:: EXERCISE DIRECTIONS ::
Read the lines below. Copy out any that hold the string "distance".

:: Data items ::
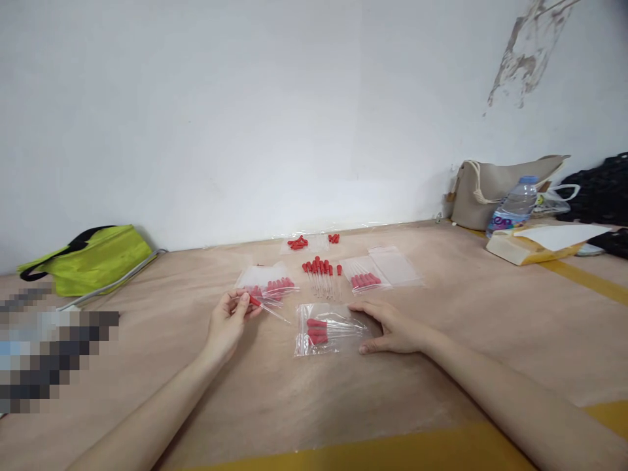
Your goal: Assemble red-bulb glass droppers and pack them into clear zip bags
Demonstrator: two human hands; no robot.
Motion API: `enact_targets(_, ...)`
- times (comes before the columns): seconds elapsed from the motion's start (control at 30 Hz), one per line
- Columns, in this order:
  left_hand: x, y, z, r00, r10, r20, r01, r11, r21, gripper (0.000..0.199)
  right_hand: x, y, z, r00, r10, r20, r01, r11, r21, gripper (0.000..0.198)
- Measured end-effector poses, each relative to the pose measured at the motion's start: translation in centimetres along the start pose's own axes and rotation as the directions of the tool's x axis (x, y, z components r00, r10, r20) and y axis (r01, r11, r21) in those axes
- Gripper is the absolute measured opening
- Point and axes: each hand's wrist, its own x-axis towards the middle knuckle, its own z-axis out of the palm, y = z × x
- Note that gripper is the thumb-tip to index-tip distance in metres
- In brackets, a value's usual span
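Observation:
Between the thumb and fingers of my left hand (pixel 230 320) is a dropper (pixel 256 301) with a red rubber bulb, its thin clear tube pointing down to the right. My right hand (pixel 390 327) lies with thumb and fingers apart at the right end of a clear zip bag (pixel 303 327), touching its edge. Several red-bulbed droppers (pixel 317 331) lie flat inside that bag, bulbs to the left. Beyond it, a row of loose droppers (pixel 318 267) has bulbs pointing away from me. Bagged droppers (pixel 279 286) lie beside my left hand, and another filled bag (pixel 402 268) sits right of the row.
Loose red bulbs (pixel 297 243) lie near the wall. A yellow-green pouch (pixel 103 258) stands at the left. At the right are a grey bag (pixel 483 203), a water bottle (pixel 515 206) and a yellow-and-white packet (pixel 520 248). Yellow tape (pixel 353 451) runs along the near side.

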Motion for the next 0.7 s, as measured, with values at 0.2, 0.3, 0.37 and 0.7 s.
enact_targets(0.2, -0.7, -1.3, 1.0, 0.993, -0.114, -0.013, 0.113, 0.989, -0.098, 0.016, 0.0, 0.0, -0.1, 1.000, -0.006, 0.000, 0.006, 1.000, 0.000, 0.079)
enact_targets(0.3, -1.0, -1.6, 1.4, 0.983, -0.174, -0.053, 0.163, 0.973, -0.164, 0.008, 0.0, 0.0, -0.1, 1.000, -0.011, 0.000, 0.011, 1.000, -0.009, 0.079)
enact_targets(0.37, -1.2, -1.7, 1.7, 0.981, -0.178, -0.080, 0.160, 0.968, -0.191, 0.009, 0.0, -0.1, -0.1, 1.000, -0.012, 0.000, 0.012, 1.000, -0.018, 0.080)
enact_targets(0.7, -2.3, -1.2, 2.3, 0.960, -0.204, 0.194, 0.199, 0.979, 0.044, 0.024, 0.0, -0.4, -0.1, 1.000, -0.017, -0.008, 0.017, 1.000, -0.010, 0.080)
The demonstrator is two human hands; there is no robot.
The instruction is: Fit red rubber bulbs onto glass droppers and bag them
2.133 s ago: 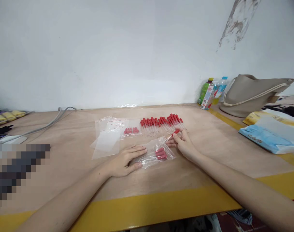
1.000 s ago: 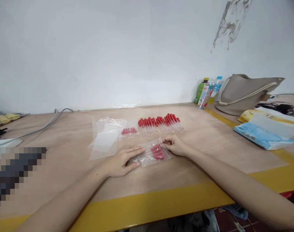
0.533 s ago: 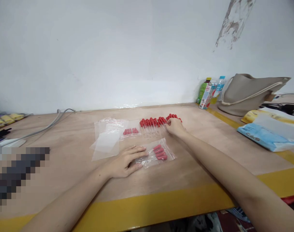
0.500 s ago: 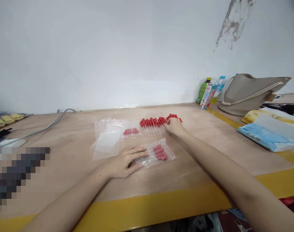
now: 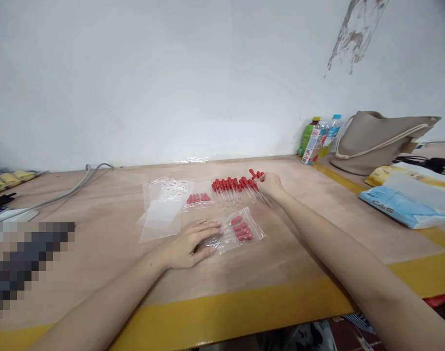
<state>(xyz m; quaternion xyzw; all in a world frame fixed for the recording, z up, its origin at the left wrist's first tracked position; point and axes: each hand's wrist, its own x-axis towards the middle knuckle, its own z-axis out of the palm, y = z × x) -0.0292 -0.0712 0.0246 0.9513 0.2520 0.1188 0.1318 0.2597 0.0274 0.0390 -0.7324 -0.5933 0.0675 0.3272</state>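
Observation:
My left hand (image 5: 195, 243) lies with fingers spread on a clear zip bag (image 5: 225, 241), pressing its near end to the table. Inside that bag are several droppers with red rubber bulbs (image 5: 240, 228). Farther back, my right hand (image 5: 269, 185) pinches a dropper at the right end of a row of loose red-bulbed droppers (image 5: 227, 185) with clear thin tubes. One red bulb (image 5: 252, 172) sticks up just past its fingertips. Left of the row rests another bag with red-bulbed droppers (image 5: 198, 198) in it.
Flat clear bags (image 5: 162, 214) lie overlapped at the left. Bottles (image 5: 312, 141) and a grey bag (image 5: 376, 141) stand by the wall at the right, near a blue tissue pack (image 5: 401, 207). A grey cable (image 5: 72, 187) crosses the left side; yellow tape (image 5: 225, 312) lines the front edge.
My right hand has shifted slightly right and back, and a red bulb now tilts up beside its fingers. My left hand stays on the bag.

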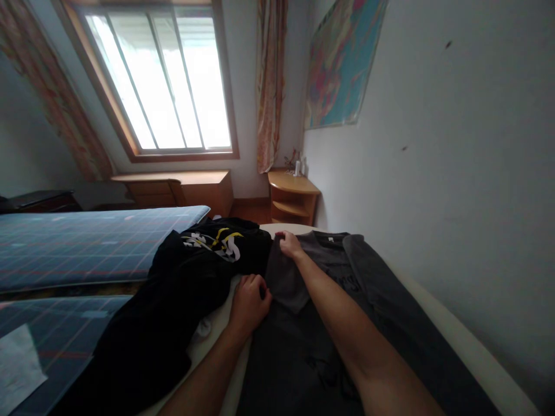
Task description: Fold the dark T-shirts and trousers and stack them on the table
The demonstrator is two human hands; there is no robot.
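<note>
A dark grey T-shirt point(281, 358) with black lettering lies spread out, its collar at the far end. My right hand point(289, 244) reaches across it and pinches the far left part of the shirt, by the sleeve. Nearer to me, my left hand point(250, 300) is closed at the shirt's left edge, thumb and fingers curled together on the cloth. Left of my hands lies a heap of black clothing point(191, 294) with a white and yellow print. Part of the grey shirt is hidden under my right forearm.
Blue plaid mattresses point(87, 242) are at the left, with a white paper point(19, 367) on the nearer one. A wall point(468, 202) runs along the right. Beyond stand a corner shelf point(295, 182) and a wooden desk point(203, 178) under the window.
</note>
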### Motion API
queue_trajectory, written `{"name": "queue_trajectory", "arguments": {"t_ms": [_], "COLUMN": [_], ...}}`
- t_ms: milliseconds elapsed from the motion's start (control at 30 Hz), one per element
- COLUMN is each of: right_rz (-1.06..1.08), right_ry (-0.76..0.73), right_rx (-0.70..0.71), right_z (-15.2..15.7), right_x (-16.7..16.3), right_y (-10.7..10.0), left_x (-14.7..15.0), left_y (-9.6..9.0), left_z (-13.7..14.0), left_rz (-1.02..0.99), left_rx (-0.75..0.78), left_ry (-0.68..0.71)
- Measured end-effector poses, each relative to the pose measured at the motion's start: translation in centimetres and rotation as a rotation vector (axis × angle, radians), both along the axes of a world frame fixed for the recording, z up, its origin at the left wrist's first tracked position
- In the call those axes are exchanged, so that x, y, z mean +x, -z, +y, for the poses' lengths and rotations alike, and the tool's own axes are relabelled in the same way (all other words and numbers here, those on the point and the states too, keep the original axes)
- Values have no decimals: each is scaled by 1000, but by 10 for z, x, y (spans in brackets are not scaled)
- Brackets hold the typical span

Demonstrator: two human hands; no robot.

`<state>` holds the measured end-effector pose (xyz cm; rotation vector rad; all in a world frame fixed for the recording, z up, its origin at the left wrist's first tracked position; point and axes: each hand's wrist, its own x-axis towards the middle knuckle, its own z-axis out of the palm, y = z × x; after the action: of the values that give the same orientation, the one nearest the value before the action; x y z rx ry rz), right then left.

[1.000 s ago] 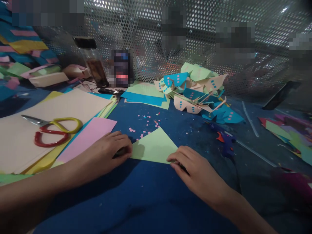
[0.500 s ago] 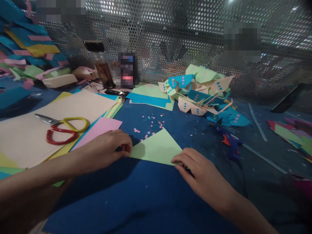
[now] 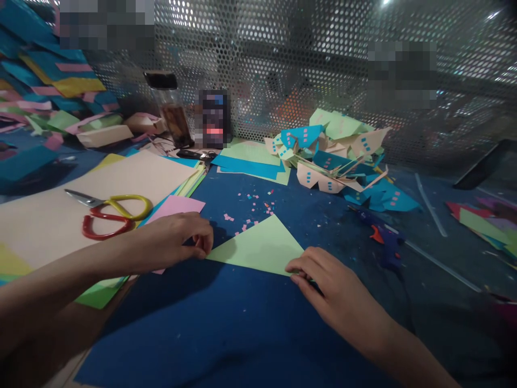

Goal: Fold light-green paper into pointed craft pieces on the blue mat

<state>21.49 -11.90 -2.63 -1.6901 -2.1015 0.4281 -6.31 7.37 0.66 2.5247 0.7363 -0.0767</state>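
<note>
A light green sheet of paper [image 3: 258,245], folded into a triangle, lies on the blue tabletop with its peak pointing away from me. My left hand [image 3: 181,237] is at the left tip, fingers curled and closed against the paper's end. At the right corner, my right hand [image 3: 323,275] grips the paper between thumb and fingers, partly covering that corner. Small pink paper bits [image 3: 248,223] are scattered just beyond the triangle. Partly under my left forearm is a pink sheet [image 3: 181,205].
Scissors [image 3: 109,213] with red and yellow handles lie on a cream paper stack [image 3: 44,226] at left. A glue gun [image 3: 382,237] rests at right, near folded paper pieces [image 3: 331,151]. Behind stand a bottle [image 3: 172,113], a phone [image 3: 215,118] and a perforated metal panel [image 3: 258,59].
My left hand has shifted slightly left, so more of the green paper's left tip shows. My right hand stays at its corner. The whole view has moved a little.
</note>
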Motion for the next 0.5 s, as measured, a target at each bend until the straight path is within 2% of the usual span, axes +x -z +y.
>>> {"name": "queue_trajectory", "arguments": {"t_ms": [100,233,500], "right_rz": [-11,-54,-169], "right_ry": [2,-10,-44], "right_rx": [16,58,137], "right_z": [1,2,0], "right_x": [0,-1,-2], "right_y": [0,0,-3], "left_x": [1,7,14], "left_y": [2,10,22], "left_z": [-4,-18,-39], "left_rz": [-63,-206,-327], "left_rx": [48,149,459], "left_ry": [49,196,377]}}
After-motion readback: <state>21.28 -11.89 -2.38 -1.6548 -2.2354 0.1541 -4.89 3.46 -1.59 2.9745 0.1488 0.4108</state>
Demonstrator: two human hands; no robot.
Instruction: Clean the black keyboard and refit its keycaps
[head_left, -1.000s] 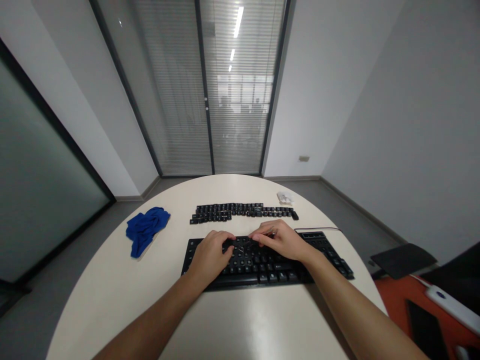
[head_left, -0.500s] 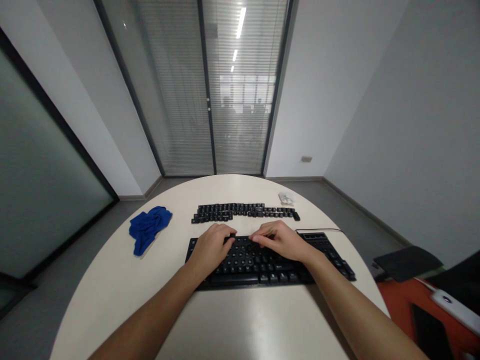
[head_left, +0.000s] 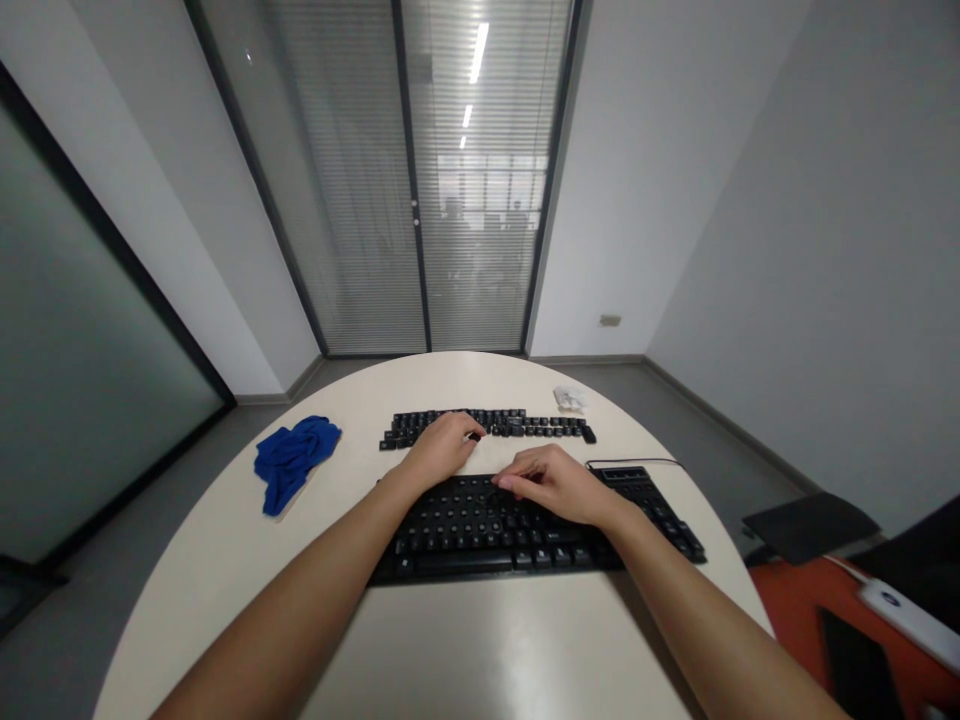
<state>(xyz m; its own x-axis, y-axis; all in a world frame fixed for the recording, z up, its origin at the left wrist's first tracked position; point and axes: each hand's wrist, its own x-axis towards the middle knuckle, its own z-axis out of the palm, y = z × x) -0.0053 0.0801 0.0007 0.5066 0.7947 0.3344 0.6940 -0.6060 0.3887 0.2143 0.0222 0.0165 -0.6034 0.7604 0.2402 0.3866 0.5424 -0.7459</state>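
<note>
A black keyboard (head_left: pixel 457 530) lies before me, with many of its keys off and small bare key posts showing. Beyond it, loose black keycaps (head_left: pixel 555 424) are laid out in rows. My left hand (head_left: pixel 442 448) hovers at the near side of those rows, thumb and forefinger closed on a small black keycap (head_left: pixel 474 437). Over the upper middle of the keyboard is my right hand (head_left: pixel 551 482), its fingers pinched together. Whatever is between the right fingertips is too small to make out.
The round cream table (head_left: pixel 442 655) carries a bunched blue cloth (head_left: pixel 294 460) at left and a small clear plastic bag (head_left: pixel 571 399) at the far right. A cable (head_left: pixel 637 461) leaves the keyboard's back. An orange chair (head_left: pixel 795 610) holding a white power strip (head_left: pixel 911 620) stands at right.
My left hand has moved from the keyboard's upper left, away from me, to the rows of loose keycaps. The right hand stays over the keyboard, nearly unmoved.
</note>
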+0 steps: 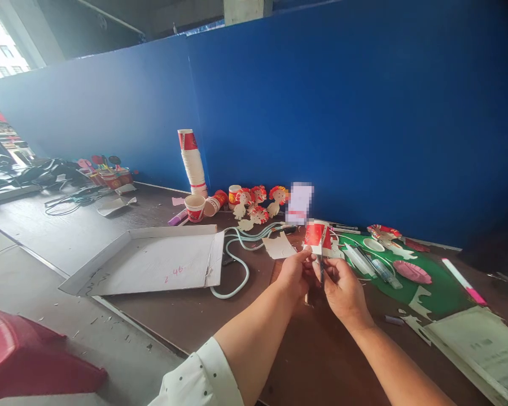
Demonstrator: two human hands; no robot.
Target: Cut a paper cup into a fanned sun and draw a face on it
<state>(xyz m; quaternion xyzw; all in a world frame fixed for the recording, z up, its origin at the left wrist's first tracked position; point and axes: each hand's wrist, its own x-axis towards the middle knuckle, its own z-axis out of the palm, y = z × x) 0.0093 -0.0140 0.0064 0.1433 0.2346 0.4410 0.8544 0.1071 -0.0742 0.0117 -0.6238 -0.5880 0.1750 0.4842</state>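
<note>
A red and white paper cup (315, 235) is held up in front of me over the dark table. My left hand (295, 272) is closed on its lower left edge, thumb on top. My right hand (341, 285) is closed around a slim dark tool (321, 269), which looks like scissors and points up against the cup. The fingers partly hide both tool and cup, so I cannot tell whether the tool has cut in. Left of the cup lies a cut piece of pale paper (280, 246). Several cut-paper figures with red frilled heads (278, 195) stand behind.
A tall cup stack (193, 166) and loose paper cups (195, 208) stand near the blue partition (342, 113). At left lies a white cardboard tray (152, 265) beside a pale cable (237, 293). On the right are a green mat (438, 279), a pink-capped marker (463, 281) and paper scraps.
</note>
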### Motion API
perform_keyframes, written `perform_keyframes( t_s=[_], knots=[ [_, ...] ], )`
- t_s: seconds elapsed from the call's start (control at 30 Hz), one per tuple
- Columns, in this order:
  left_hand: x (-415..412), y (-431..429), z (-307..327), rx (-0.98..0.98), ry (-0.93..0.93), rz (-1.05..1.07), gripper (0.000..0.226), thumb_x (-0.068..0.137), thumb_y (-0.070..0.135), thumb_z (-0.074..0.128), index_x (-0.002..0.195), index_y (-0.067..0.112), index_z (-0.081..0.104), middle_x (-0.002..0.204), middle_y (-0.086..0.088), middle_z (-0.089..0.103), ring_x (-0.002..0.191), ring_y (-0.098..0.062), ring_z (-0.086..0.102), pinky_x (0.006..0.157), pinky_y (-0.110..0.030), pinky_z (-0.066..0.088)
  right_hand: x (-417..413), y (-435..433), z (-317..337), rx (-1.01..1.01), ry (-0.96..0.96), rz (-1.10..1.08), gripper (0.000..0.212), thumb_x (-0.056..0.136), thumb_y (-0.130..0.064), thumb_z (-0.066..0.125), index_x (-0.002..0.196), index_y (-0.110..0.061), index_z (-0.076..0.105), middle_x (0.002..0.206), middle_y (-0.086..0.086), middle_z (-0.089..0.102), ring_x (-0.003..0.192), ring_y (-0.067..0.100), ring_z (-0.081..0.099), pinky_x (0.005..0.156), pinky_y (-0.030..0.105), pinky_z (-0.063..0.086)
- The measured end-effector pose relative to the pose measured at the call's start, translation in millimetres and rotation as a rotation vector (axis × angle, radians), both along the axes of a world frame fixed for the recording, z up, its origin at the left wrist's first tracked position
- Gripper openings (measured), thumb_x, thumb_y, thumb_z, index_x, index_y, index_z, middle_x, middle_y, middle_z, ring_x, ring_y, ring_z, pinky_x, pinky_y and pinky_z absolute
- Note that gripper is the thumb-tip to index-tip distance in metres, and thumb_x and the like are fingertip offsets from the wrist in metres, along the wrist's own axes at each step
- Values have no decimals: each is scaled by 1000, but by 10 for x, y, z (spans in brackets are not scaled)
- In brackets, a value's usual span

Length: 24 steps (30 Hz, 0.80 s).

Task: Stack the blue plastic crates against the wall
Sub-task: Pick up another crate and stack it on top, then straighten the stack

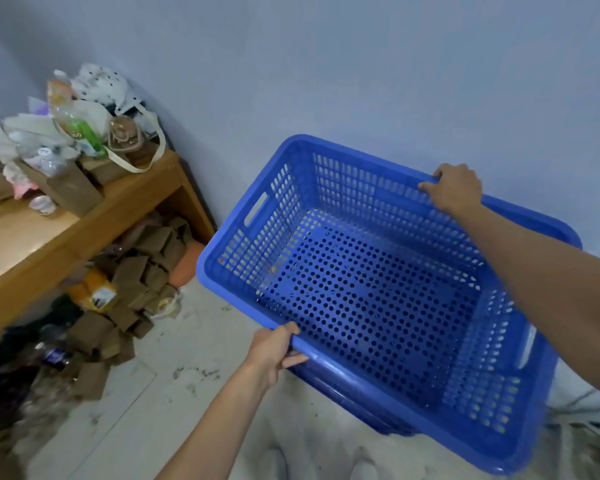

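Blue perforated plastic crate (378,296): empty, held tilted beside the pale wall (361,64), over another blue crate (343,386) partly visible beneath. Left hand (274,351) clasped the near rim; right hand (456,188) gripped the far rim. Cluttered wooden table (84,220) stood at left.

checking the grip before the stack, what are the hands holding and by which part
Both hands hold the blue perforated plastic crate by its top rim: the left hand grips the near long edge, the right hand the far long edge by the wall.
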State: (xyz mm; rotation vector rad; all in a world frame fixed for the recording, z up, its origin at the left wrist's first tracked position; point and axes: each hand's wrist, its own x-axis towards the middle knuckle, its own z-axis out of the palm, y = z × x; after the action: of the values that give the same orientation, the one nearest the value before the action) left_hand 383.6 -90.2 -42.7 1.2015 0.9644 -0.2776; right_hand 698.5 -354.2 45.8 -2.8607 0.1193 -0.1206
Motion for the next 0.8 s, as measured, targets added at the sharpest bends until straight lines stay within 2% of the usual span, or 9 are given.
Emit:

:: THE COMPLETED TASK ::
- Note that gripper is the thumb-tip to index-tip distance in metres
- Note that gripper is the thumb-tip to index-tip distance in metres, and thumb_x and the like are fingertip offsets from the wrist in metres, along the wrist's own axes at each step

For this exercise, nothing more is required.